46 Citations (Scopus)

Abstract

Learning from incidents (LFI) is a process to seek, analyse, and disseminate the severity and causes of incidents, and take corrective measures to prevent the recurrence of similar events. However, the effects of LFI on the learner’s safety performance remain unexplored. This study aimed to identify the effects of the major LFI factors on the safety performance of workers. A questionnaire survey was administered among 210 construction workers in China. A factor analysis was conducted to reveal the underlying LFI factors. A stepwise multiple linear regression was performed to analyse the relationship between the underlying LFI factors and safety performance. A Bayesian Network (BN) was further modelled to identify the probabilistic relational network between the underlying LFI factors and safety performance. The results of BN modelling showed that all the underlying factors were important to improve the safety performance of construction workers.
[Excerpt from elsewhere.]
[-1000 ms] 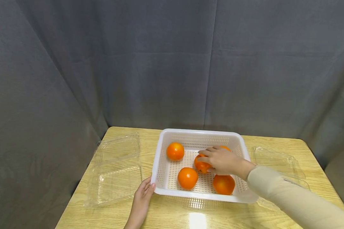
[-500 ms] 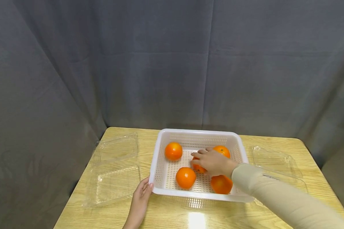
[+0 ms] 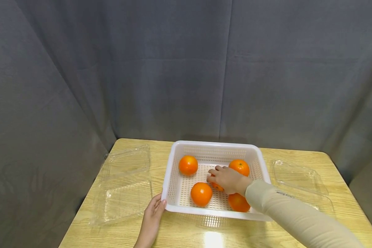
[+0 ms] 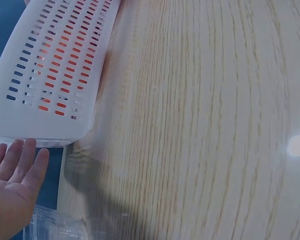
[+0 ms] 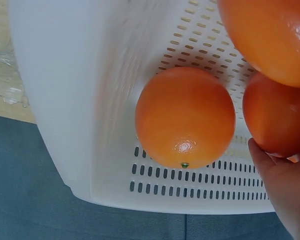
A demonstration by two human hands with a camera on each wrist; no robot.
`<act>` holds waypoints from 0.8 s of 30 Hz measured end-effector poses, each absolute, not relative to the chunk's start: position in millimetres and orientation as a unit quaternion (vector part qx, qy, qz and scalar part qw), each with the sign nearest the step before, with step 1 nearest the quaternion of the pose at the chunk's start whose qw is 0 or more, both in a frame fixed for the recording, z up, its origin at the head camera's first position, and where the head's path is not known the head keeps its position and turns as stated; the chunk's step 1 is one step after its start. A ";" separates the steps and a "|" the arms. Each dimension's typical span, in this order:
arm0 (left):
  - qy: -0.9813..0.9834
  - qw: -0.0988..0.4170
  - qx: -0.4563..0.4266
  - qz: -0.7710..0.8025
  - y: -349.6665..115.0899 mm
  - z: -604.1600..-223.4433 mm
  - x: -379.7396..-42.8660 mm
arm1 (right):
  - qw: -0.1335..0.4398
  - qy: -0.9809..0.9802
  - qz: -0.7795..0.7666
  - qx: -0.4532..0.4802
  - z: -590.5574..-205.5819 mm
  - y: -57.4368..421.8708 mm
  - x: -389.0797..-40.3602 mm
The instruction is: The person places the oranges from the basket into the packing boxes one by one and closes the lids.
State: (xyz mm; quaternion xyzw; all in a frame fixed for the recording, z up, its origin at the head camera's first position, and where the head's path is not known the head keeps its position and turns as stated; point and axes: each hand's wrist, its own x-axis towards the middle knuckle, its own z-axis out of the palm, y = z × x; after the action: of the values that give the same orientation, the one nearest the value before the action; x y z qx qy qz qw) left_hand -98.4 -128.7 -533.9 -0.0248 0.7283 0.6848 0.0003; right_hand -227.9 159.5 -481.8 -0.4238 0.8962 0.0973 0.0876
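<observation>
A white perforated plastic basket (image 3: 215, 214) stands on the table with several oranges in it. My left hand (image 3: 151, 215) holds its near left corner, thumb over the rim; in the left wrist view the fingertips (image 4: 27, 147) meet the end rim. My right hand (image 3: 229, 179) reaches down inside, fingers curved over the middle orange (image 3: 217, 187), which it mostly covers. The right wrist view shows my thumb against that orange (image 5: 277, 117). Around it lie a back-left orange (image 3: 188, 165), a front-left orange (image 3: 201, 194), a back-right orange (image 3: 239, 167) and a front-right orange (image 3: 238, 203).
Left of the basket sits an opened clear plastic clamshell box (image 3: 124, 196). Another clear box (image 3: 300, 177) lies to the right, partly behind my right sleeve (image 3: 291, 210). A grey curtain (image 3: 173, 86) hangs behind the wooden table (image 3: 186, 230).
My right hand has shifted slightly left and toward me over the middle orange, uncovering the back-right orange. My left hand stays at the basket corner.
</observation>
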 end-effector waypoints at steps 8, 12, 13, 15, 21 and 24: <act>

Additionally, sensitivity analysis revealed that the two underlying factors—information sharing and utilization and management commitment—had the largest effects on improving workers’ safety performance. The proposed BN also helped find out the most efficient strategy to improve workers’ safety performance. This research may serve as a useful guide for better implementation of LFI practices in the construction sector.

Original languageEnglish
Article number4570
Number of pages26
JournalInternational Journal of Environmental Research and Public Health
Volume20
Issue number5
DOIs
Publication statusPublished - 4 Mar 2023

UN SDGs

This output contributes to the following UN Sustainable Development Goals (SDGs)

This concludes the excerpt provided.